Task description
Among the entries that follow, how many lines contain the string "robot"? Answer with that number only.
------------------------------
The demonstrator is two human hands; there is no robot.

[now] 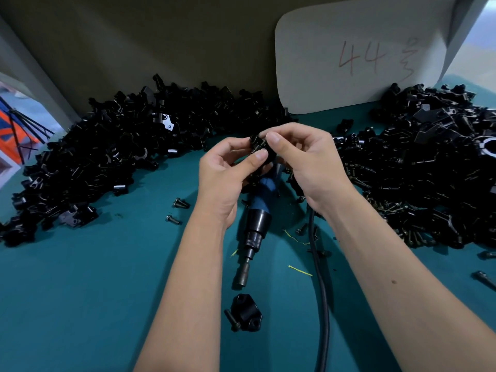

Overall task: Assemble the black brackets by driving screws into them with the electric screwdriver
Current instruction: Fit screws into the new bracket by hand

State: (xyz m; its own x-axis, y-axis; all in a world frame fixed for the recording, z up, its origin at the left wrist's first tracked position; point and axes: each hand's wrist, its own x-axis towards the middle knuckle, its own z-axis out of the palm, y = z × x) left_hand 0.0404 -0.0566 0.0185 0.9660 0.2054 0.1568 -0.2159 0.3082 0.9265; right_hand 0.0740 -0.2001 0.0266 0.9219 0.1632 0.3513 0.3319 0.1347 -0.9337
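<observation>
At the centre of the frame both hands meet over a small black bracket (259,146). The left hand (228,175) curls its fingers round it from below, thumb pressed on its near side. The right hand (308,159) pinches its upper edge between thumb and forefinger. Under the hands the electric screwdriver (255,229) lies on the teal worktop (94,277), tip toward the bottom of the frame. Just below the tip sits another bracket (245,312) with a screw (231,319) beside it. Heaps of brackets fill the left (107,146) and right (429,167).
</observation>
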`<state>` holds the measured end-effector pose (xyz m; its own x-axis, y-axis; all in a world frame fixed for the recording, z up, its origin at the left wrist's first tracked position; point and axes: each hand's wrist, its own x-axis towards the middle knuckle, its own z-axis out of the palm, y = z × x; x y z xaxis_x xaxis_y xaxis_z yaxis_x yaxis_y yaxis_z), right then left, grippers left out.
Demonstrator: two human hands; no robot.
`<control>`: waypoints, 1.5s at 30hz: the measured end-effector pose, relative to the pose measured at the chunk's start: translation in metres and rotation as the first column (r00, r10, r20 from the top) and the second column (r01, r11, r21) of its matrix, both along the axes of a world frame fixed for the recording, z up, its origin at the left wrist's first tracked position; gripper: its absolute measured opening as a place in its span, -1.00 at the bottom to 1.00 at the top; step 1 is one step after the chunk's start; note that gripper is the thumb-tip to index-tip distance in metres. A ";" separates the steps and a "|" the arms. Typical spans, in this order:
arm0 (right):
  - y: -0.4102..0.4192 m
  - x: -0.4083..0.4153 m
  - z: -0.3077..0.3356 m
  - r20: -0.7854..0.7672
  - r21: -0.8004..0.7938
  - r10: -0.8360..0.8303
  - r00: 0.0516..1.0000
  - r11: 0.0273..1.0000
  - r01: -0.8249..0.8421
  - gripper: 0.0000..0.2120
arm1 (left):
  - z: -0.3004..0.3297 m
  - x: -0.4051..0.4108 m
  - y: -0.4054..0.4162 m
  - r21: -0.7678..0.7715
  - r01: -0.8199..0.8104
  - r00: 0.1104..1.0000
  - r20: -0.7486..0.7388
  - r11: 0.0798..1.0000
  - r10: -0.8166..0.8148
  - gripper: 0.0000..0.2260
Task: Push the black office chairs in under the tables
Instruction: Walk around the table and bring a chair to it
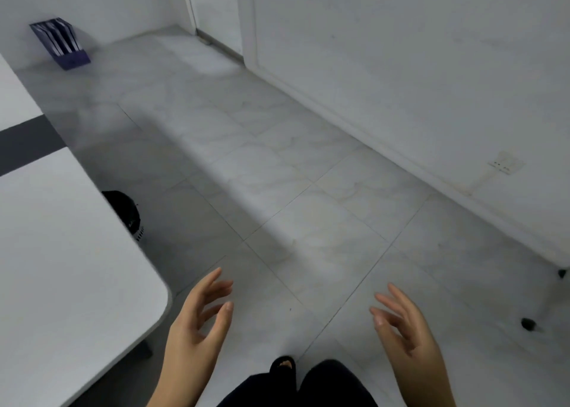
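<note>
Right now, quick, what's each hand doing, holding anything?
Left hand: open, fingers loosely curled, holding nothing, above the floor beside the white table.
Right hand: open, fingers spread, holding nothing.

Both hands, left hand (197, 317) and right hand (401, 326), hang empty with fingers spread over the tiled floor (308, 175). White table (61, 268) on the left, something black (125, 212) peeking from under its edge.
</note>
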<state>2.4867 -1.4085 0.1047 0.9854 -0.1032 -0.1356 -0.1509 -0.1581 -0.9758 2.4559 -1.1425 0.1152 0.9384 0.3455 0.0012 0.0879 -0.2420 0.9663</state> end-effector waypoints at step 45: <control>0.480 0.994 -0.017 0.025 -0.031 0.605 0.796 0.796 -0.605 -0.49 | -0.015 0.811 0.395 -0.004 -0.716 0.698 0.003 0.698 0.716 -0.57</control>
<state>3.4804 -0.9287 0.0875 0.8516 0.5130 -0.1077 0.0134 -0.2268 -0.9738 3.2664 -0.7476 0.1002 0.4071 0.9134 0.0028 0.2299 -0.1054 0.9675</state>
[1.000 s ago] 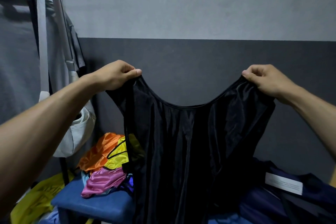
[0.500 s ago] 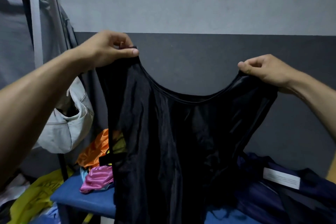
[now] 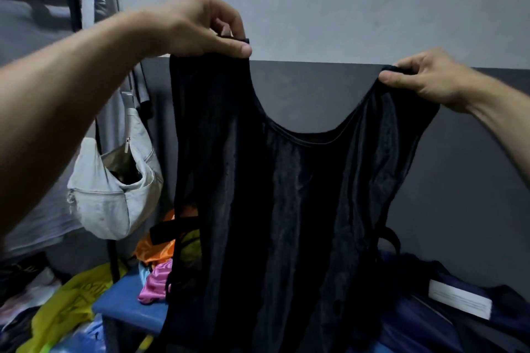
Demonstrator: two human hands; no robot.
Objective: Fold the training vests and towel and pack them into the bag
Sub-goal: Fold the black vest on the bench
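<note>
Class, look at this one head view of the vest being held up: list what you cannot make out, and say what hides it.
1. Black mesh training vest: its hem, cut off by the bottom edge.
2. Pile of orange, yellow and pink vests: their number, hidden behind the black vest.
3. Dark navy bag: its opening, covered by the vest.
4. Towel: not identifiable.
5. Left side: blurred clutter.

blue bench [image 3: 134, 305], pink vest [image 3: 153, 285], orange vest [image 3: 156, 251]
</note>
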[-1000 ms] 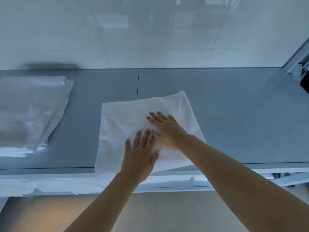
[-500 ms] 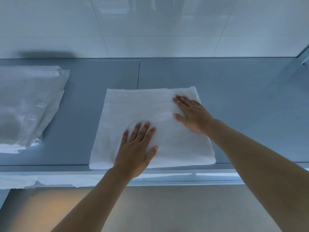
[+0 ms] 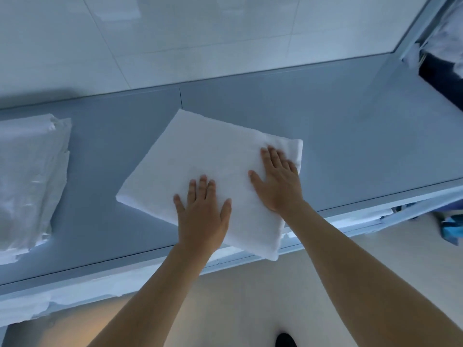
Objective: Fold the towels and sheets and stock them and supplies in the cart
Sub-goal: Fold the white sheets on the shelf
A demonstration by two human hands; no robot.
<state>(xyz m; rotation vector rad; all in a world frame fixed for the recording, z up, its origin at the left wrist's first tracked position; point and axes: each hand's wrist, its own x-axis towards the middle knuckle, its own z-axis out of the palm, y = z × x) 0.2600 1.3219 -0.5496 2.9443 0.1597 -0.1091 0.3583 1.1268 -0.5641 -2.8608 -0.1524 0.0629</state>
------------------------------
Exercise solution
4